6 Reasons Why You're Not Studying (2021)
Updated: Jun 28
As a student, you have something of an obligation to yourself to do well and achieve grades that represent your genuine ability. Though we know this, there are times where the work needed to achieve these grades just can't be done, not because it's impossible, but because for one reason or another we just...don't feel like it. knowing this, It's finally time to cover how to study effectively and how to be motivated!
I'd bet, there's somebody in your peer group who always 'appears' to be studying, just like that.
As if there was a switch they could flick the very moment they get home from class and then moments later, they'll be buried in revision notes and chomping through the content.
This is no phenomenon, this is something trained. The cause of inaction is often blamed on a lack of motivation, but, that's because most of us don't understand how motivation is achieved.
The truth is, those people have invested time in improving their study habits. They know how to prepare for exams because they've done it so many times before and they have figured out their own way to improve brainpower.
They get motivated because they know the feeling of success and it's important that you realise that you have every chance of achieving the same kind of recipe for success, it's right there for the taking!
We just have to do a bit of a deep dive into the secrets of how to focus and inspire motivation from starting a task. From this, you will learn how to study faster, easier and smarter to achieve a grade you can be proud of.

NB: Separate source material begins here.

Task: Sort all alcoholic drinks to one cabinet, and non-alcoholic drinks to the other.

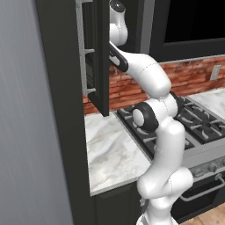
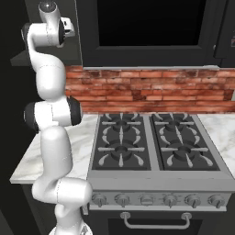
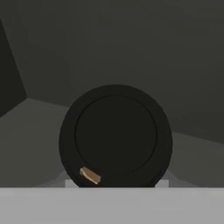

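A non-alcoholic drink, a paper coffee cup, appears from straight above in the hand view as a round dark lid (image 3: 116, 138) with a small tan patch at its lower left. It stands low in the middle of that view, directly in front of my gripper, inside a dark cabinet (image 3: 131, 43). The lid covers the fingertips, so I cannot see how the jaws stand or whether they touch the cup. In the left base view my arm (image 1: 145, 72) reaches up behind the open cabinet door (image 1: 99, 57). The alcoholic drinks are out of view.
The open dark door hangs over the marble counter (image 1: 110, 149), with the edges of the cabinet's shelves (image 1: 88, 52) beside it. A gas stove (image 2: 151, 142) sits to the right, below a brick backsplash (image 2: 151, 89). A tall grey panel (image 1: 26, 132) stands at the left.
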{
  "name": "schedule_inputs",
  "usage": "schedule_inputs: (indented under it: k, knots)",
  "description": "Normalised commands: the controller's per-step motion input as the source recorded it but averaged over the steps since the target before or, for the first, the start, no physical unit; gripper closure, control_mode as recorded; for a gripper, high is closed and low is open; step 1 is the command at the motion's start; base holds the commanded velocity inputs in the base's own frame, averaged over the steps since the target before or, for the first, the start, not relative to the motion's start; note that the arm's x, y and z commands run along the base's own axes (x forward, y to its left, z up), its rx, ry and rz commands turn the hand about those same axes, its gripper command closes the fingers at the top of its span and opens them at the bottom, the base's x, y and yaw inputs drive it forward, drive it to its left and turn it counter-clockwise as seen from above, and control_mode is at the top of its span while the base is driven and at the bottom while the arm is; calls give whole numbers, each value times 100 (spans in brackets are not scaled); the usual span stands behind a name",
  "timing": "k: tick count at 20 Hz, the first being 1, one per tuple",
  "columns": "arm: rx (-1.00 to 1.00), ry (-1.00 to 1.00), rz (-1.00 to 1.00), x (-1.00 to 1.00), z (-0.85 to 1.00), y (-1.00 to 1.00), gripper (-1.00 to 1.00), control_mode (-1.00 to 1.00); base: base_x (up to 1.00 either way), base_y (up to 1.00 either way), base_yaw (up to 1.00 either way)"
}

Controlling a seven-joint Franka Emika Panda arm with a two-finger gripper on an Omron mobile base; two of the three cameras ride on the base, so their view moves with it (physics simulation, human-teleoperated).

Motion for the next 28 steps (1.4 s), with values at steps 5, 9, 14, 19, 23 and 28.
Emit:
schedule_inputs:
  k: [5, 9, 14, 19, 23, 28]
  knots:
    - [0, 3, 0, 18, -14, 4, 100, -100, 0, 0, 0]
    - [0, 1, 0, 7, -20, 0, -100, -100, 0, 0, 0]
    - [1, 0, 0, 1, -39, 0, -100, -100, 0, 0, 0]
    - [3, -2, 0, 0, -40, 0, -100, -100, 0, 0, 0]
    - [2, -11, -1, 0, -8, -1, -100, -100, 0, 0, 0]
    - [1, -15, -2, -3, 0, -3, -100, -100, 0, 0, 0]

If I were to narrow it down (and I have) to 6 reasons why the majority of people can't study, I'd probably blame it on the following.
Have a read-through and see if any of the headings resonate with you. If at the end you feel like you've already conquered what's mentioned, progress to the point on motivation - I hope it's an interesting read for you!
Anyhow, no more delaying your valuable study time, let's rattle through them.
1) Your Study Environment is Whack
Now, this will be different in the 2020/2021 period because of the pandemic, usually, I'd talk about the freedom to go wherever but obviously that's less achievable.
The requirements of a good environment include the idea of having everything you need and not having everything you don't need.
To do this requires that you prepare what you have around you, but also who you have around you.
A distracting item in your surrounding is just as bad as a distracting person, unfortunately for them, these unlucky things/people must bid you adieu for a little bit!
Find a way to get into your own space - alternatively, if you benefit from group study sessions, we'll cover that in a mo.
Close your door, put signs up, headphones in, whatever. Just make sure you effectively blank them out, one way or another.
I've covered working from the home for working professionals previously, which covers a few more 'environment-oriented topics in-depth - be sure to check that out after, to place it here would only mean the repeat of a lengthy post!
But take note of the concept of separating your environments, that's probably the most important.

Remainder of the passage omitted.